Scottish broadcaster

Cathy MacDonald (Gaelic: Catriona NicDhòmhnaill) is a Scottish broadcaster who is known for hosting many Scottish Gaelic-language television programmes such as Dotaman and has also presented BBC Scotland's Reporting Scotland news bulletins in the late 1980s, where she mostly presented the breakfast bulletins but occasionally presented the evening news throughout this period as well.

MacDonald made her TV debut as a vocalist competitor at the Royal National Mod at East Kilbride in October 1975 since then she went onto front subsequent Mod competitions as a presenter since 1987 - where she hosted with a variety of Gaelic personalities such as John Carmichael, Tony Kearney, John Urquhart, Mairi MacInnes, Patsi MacKenzie throughout her early years before presenting solo from the 1996 Mod onwards.

MacDonald previously hosted Siubhal gu Seachd every Monday – Thursday on BBC Radio nan Gaidheal.

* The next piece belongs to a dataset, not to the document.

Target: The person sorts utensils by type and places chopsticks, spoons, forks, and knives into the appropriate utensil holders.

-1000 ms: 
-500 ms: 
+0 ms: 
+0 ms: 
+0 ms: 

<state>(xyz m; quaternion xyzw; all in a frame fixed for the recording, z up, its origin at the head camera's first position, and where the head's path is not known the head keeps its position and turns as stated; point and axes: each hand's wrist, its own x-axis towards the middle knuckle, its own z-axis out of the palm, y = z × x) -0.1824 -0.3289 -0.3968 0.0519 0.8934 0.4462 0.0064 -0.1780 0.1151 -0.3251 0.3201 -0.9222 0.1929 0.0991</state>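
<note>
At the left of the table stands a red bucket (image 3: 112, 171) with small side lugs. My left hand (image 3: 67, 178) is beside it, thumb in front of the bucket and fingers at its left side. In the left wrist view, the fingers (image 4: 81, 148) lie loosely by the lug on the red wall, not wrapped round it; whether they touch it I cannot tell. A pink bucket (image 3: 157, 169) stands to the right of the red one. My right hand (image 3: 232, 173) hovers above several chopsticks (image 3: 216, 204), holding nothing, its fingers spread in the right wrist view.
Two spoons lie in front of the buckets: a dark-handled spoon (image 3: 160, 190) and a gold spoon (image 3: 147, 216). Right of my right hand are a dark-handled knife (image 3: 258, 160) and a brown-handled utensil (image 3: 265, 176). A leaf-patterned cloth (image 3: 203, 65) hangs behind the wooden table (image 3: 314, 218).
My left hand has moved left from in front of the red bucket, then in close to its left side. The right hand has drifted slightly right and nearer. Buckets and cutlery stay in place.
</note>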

She currently presents Feasgar every Monday to Friday between 12:30 and 2 p.m. from the BBC studios in Edinburgh, though the program is produced and aired from the Stornoway studios. MacDonald also regularly presents Sunday Morning With on BBC Radio Scotland.

She has also hosted a Gaelic cookery competition Cocaire nan Cocairean, which is aired on BBC Alba weekly.

She has hosted a series on BBC Alba, Cuide ri Cathy starting on Monday 22 September 2008, where she spends a day with some of Scotland's top celebrities including the First Minister Alex Salmond, TV presenter Aggie MacKenzie and Gail Porter, Pro Golfer Colin Montgomery, and writer Irvine Welsh.

MacDonald also presents regular installments of Sar Sgeoil on BBC Alba, looking at various well-known works of Scottish literature. Amongst the novels discussed are Sunset Song, by Lewis Grassic Gibbon; Kidnapped, by Robert Louis Stevenson; and The Lewis Trilogy (The Blackhouse, The Lewis Man and The Chessmen) by Peter May.